The latest published benchmark paper from Gromacs is a few years old and my group is in the process of trying to spec another set of nodes. The GPU market situation in the US is pretty bad, in that many cards are either out of stock or cost exorbitant amounts.
The target machines are along the lines of dual senior Xeon E5 or something AMD-based + 4 GPUs. Could Szilárd and/or other developers provide their thoughts on what would be a cost-effective purchase?
Hi - not a full answer (wish I had machines to give you benchmarks), but one perspective: prevailing wisdom for the last few years has been that you get the most efficiency from using consumer-grade cards, since the enhanced features of industrial cards didn’t justify the much higher pricetag.
That sort of analysis has the assumption that you’re running 1-2 jobs per GPU and not scaling single simulations to multiple GPUs, where GPU-GPU communication tends to crush efficiency for all but the largest of simulation systems. One of the main features added to Gromacs in the past few years is direct GPU-GPU communication support.

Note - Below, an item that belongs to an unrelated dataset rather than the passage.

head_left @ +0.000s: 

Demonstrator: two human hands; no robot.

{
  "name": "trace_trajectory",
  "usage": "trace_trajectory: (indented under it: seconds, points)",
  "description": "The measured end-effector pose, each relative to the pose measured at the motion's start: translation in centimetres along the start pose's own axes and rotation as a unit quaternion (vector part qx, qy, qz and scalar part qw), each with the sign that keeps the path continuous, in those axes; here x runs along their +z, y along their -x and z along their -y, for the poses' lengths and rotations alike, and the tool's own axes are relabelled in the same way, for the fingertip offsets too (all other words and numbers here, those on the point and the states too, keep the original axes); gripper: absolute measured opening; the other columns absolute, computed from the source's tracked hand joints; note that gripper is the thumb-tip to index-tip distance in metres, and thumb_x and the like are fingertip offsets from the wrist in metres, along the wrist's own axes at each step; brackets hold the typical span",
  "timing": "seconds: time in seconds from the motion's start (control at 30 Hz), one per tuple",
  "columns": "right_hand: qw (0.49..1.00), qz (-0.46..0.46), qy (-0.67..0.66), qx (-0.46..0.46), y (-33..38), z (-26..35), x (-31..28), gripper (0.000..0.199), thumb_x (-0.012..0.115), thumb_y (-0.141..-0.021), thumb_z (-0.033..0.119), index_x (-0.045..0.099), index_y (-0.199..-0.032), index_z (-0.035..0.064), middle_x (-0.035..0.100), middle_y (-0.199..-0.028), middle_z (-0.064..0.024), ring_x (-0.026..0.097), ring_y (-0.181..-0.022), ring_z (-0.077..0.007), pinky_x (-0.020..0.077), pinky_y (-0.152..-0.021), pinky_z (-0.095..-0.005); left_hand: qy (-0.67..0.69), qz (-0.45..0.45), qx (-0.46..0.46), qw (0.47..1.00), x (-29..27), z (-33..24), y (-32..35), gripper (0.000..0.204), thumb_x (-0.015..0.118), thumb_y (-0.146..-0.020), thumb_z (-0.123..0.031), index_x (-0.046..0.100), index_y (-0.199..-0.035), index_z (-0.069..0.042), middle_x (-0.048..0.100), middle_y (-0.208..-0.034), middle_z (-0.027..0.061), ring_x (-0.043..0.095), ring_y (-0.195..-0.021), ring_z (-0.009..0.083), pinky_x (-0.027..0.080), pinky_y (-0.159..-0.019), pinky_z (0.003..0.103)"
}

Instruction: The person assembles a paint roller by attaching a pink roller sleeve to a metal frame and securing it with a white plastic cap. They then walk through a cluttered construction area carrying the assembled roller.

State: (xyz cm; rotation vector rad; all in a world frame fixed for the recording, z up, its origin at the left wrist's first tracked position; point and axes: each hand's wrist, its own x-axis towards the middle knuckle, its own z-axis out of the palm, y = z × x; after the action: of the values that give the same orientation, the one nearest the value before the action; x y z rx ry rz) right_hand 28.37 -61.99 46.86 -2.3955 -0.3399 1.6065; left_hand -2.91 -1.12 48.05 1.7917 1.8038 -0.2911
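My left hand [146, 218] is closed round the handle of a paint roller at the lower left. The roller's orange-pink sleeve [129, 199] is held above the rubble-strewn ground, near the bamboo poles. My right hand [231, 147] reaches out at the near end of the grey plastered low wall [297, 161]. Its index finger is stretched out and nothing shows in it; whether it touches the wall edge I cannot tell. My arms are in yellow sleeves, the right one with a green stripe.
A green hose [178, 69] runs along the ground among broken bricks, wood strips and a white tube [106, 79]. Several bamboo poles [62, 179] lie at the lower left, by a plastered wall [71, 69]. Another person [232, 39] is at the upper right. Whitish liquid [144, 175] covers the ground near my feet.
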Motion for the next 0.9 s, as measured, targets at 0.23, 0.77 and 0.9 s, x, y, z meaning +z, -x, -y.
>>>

If you absolutely need to run individual long simulations on multiple GPUs, you can get a node that has Nvlink connections, and Gromacs can now take advantage of them to scale better to multiple GPUs. I don’t know if anyone has really extensive benchmarks, but Nvidia wrote a blog about it.

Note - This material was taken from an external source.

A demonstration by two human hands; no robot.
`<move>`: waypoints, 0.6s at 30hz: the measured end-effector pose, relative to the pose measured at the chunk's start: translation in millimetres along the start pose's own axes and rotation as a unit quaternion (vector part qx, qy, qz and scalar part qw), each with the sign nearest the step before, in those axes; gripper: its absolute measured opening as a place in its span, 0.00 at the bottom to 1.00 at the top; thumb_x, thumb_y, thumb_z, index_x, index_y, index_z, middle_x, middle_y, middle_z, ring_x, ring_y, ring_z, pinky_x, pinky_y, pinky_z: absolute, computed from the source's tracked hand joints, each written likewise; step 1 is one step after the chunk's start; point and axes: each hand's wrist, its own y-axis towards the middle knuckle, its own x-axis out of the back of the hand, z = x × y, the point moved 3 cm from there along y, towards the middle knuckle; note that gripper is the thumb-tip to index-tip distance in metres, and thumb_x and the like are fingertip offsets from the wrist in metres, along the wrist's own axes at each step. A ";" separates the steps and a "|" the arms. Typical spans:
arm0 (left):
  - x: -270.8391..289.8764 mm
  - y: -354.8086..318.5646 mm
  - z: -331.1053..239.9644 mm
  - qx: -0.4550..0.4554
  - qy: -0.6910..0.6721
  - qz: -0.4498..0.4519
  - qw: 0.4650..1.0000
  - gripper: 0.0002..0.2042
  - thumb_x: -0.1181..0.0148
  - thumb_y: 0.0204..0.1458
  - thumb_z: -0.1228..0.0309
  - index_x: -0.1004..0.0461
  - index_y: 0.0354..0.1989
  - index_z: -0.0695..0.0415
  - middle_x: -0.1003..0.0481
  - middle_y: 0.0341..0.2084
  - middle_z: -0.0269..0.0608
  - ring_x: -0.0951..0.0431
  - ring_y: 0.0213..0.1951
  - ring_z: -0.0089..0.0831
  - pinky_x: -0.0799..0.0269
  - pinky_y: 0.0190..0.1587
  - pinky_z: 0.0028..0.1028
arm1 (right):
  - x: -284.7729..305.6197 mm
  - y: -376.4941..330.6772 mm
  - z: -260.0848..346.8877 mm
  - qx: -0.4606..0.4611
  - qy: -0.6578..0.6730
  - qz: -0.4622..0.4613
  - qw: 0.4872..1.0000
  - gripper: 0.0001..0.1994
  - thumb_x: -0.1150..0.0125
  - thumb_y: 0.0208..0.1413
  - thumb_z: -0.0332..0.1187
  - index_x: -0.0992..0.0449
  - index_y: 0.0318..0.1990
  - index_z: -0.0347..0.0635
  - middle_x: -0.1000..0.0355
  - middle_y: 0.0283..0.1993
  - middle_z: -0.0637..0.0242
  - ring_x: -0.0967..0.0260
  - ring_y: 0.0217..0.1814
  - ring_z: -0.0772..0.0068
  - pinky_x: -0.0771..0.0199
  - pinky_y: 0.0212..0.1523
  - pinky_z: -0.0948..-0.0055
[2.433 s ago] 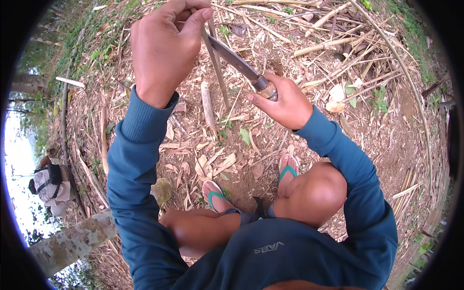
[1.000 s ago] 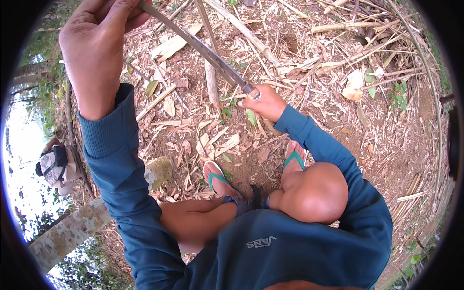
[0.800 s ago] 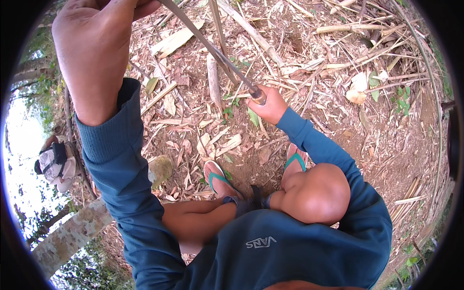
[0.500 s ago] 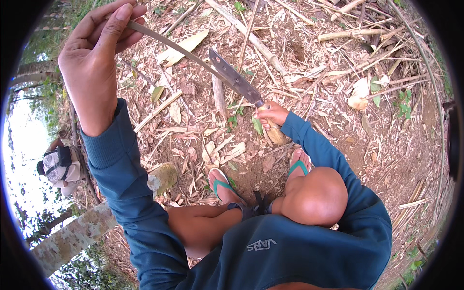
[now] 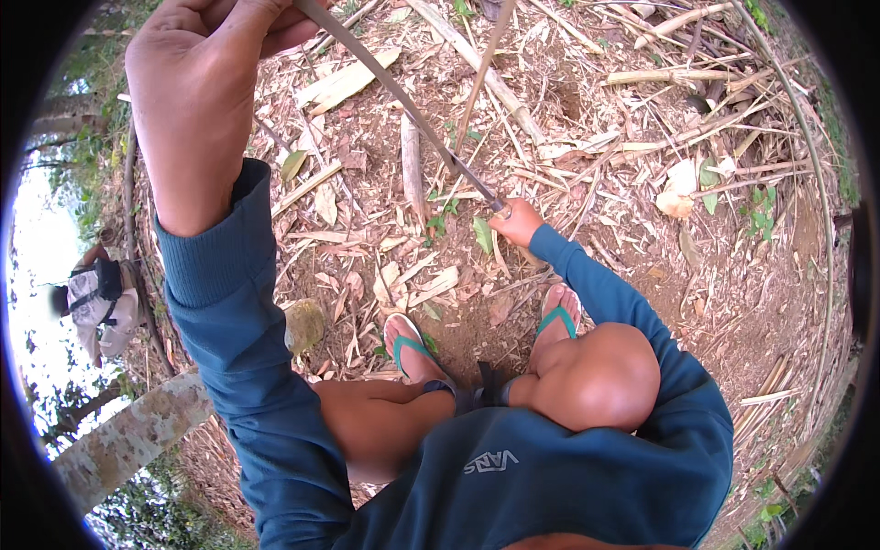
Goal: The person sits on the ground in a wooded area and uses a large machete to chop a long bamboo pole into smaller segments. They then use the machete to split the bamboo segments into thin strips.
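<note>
I squat over littered ground in a dark blue long-sleeved top. My left hand (image 5: 206, 92) is raised close to the camera at the upper left, shut on the upper end of a long thin bamboo strip (image 5: 367, 64). The strip slants down to the right toward my right hand (image 5: 518, 220), which is low near the ground and grips the handle of a long knife (image 5: 472, 183). The blade shows edge-on and lies along the strip, so the two are hard to tell apart. A thin stick (image 5: 481, 73) crosses behind them.
Dry leaves, bamboo slivers and split pieces (image 5: 412, 160) cover the soil. Bamboo poles (image 5: 678, 73) lie at the upper right. My feet wear teal flip-flops (image 5: 408, 344). A mossy stone (image 5: 302, 325) sits by my left knee, a tree trunk (image 5: 128, 440) at lower left, a person (image 5: 101, 298) far left.
My left hand has risen and come nearer the camera with the strip. The knife blade, shown broad-side half a second ago, is now edge-on, and my right hand has shifted slightly up.
</note>
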 end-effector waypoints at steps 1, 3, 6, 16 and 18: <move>6.8 -0.4 4.4 0.020 0.005 0.028 0.999 0.13 0.42 0.60 0.70 0.23 0.48 0.66 0.19 0.39 0.50 0.17 0.42 0.32 0.19 0.44 0.26 | -4.1 4.6 -14.4 -0.035 0.052 0.036 0.997 0.08 0.37 0.54 0.30 0.30 0.29 0.39 0.36 0.16 0.72 0.39 0.14 0.80 0.37 0.17 0.75; 18.4 -3.1 9.7 -0.003 -0.007 0.034 0.999 0.13 0.41 0.60 0.70 0.23 0.48 0.66 0.19 0.39 0.49 0.17 0.42 0.32 0.19 0.44 0.26 | -7.9 6.5 -35.2 -0.133 0.191 0.113 0.966 0.07 0.38 0.55 0.29 0.31 0.30 0.41 0.36 0.16 0.72 0.39 0.14 0.79 0.37 0.17 0.74; 27.7 -2.6 9.7 0.022 -0.009 0.016 1.000 0.13 0.42 0.60 0.70 0.24 0.49 0.66 0.19 0.39 0.49 0.18 0.42 0.31 0.20 0.44 0.25 | -6.5 -2.5 -31.0 -0.184 0.349 0.153 0.906 0.07 0.38 0.56 0.29 0.32 0.36 0.41 0.38 0.18 0.70 0.38 0.16 0.78 0.36 0.17 0.74; -10.2 -13.4 -21.5 -0.022 0.004 -0.074 0.997 0.10 0.40 0.59 0.71 0.23 0.41 0.66 0.19 0.28 0.41 0.22 0.26 0.18 0.24 0.30 0.17 | 23.2 -38.0 60.8 0.164 0.145 -0.072 0.973 0.09 0.35 0.52 0.33 0.26 0.33 0.36 0.31 0.21 0.70 0.32 0.21 0.77 0.29 0.26 0.72; -8.1 -8.5 -21.8 -0.018 0.009 -0.068 0.997 0.10 0.40 0.59 0.71 0.23 0.41 0.67 0.19 0.29 0.41 0.22 0.26 0.18 0.24 0.31 0.17 | 16.6 -26.4 40.6 0.154 0.034 -0.099 0.983 0.09 0.36 0.52 0.33 0.26 0.33 0.36 0.31 0.21 0.70 0.31 0.22 0.77 0.28 0.28 0.73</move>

Note that even with that kind of hardware, scaling can never be as good as if you restrict simulations to individual GPUs. Also, Nvlink-capable nodes tend to come at a premium, so I think most users would still benefit most from running multiple parallel simulations on a cheaper node, but it’s an option to explore if your research is genuinely bottlenecked by long single simulations.
In terms of CPU-GPU ratios, work continues to try to support more and more features on the GPU. I know that for the simplest simulation setups, there’s a GPU-only loop where most steps only need a single CPU core. I think many use cases can still benefit from multiple cores per GPU, but the dev team is plugging away at better GPU support for e.g. free energy stuff. Wishy-washy summary here - it depends on your workload, but the trend continues towards GPU-heavy workloads with minimal CPU power needed. Note I haven’t kept up on this super well, so maybe someone on the core team can provide more info here, particularly if you want to describe your typical workloads.

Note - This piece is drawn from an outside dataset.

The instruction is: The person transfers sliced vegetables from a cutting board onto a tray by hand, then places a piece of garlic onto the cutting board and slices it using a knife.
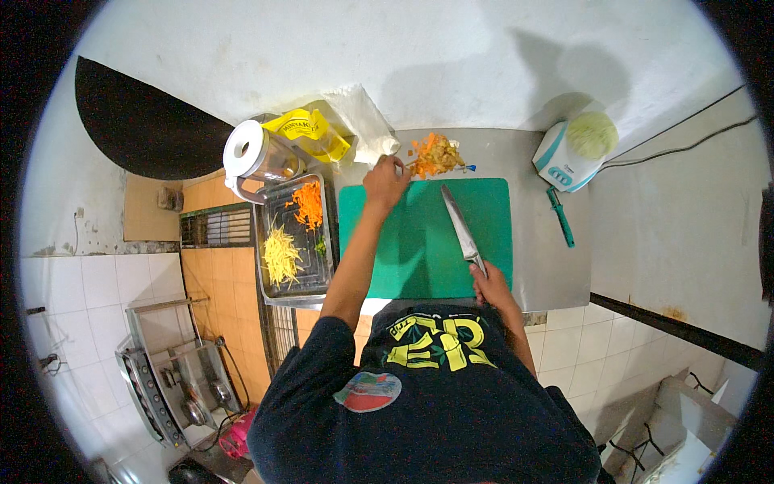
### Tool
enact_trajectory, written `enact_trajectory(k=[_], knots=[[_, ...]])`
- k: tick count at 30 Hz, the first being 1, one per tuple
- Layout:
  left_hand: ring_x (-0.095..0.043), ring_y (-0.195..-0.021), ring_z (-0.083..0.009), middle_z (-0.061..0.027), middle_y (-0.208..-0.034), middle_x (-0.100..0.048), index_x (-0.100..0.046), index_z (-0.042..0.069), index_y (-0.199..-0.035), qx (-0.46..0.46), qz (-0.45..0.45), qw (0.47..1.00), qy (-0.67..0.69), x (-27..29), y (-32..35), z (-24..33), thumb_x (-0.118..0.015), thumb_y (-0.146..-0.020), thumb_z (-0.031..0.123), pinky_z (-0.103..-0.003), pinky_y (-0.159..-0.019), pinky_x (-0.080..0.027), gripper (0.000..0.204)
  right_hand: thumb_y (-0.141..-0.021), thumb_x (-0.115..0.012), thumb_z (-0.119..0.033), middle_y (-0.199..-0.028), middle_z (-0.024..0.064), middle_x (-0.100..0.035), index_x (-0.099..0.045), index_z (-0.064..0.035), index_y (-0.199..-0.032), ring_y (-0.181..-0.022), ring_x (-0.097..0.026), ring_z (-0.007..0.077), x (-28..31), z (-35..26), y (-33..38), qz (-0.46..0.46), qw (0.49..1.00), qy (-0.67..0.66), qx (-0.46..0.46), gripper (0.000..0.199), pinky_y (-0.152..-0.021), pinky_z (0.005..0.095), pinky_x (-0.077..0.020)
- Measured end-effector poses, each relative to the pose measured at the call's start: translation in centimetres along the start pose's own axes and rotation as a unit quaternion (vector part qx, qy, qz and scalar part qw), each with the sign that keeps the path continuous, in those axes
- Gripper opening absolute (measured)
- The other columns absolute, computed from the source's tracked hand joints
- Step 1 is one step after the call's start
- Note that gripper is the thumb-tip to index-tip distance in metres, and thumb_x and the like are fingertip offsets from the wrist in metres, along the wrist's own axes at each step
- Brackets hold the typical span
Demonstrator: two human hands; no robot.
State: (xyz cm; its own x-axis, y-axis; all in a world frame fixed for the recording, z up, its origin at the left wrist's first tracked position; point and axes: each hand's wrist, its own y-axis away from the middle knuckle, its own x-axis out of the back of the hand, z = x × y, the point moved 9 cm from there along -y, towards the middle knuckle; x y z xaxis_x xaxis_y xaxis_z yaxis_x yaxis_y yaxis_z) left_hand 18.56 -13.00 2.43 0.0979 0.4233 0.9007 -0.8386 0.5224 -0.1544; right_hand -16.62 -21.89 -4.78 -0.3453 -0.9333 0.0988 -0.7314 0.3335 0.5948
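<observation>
My right hand [493,287] grips the handle of a kitchen knife [460,222]. The blade points away from me, over the right part of a green cutting board [397,242]. Past the board's far left edge reaches my left hand [385,182], its fingers curled together; what they hold, if anything, is too small to make out. Those fingertips are close to a white plastic bag [360,121] and to a heap of orange and brown peelings [436,156] behind the board.
Left of the board, a metal tray [305,271] holds shredded carrot [308,205] and pale yellow strips [280,256]. Behind it stand a blender jug [270,160] and a yellow pouch [310,133]. At right are a white-and-teal appliance [560,165], shredded pale green vegetable [592,135] and a green-handled peeler [559,216].
</observation>
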Motion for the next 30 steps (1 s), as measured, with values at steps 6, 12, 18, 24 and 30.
enact_trajectory(k=[6,12,18,24,30], knots=[[-0.070,-0.081,-0.0337,-0.0080,-0.098,-0.068,-0.069,0.015,-0.089,-0.030,-0.099,0.994,0.032,-1.3,10.1,2.8,-0.070,-0.083,0.030,-0.047,-0.067,-0.057,0.017,-0.104,-0.052,-0.041,-0.060,0.0030,-0.054,-0.057,-0.0024,-0.112,-0.044,-0.052,0.0152,-0.1,-0.5,-0.3,-0.014,0.999,0.049,-0.003,0.039,-0.043,0.0339,-0.0434],[-0.070,-0.081,-0.0321,-0.0087,-0.095,-0.069,-0.073,0.012,-0.090,0.019,-0.074,0.993,0.092,-1.3,12.8,2.1,-0.071,-0.083,0.019,-0.045,-0.068,-0.056,0.010,-0.107,-0.047,-0.039,-0.057,0.0023,-0.052,-0.057,-0.0028,-0.114,-0.044,-0.051,0.0140,-0.3,-0.8,0.6,-0.035,0.999,0.035,0.012,0.039,-0.043,0.0321,-0.0424],[-0.070,-0.081,-0.0302,-0.0126,-0.093,-0.072,-0.074,0.005,-0.099,0.052,-0.071,0.962,0.260,-2.3,13.3,-0.5,-0.077,-0.081,0.011,-0.040,-0.073,-0.055,0.019,-0.107,-0.045,-0.042,-0.056,0.0013,-0.050,-0.060,-0.0025,-0.107,-0.043,-0.051,0.0121,-0.5,-1.7,1.6,-0.084,0.992,0.093,-0.025,0.042,-0.040,0.0281,-0.0421],[-0.071,-0.083,-0.0291,-0.0148,-0.091,-0.073,-0.074,0.002,-0.099,0.109,-0.066,0.956,0.262,-1.4,12.2,-0.5,-0.082,-0.080,0.024,-0.040,-0.073,-0.055,0.030,-0.106,-0.045,-0.045,-0.057,0.0017,-0.051,-0.060,-0.0027,-0.096,-0.044,-0.051,0.0120,-0.2,-0.9,1.5,-0.092,0.988,0.120,-0.044,0.046,-0.041,0.0282,-0.0422],[-0.071,-0.077,-0.0282,-0.0135,-0.085,-0.073,-0.075,0.003,-0.094,0.106,-0.112,0.966,0.207,-2.0,11.0,-0.6,-0.087,-0.074,0.032,-0.039,-0.069,-0.055,0.037,-0.106,-0.045,-0.048,-0.057,0.0014,-0.050,-0.056,-0.0031,-0.089,-0.044,-0.051,0.0120,-0.3,-1.0,1.6,-0.102,0.984,0.137,-0.060,0.049,-0.041,0.0293,-0.0423]])
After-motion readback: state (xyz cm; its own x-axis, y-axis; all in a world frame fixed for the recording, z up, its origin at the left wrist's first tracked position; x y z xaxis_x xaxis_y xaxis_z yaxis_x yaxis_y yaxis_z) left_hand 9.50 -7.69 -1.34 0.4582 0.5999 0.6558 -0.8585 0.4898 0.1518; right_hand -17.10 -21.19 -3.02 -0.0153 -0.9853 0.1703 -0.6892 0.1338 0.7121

One other note, don’t expect the GPU shortage to end any time soon, Nvidia has said they don’t expect to be able to meet demand at least through the end of the year.
A few important questions that you need to think of before making a choice:
typical simulations (size, settings, etc.);
optimize for throughput vs time-to-solution; @kevinboyd noted, if you have a large-ish system and you want hundreds of ns/day (and get close to what you can achieve on clusters), you’ll need NVlink across multiple GPUs;
form-factor (workstation, server, space / power / cooling constraints)
budget
I’m familiar with projections regarding consumer GPU situation, but assuming not much will change, you have a few decent options among the professional cards, either Quadro or server-cards (formerly known “Tesla”); e.g. the RTX 5000/600 former gen cards, or A5000/A6000; if you also want some FP64 support for other workloads the A30/A40 may be options. Unless the Turing cards are heavily discounted, the A5000 is likely the best perf/price. If you want to scale a single simulation across >=4 GPUs, you’ll need a machine with A100 SXM4 GPUs in with NVLink (like the Supermicro AS -2124GQ-NART or similar). Otherwise, with workstation cards, if installed in suitable server chassis you can have pairs of GPUs interconnected with NVLink bridges and you can get decent scaling across these (see this NVLink compatibility chart)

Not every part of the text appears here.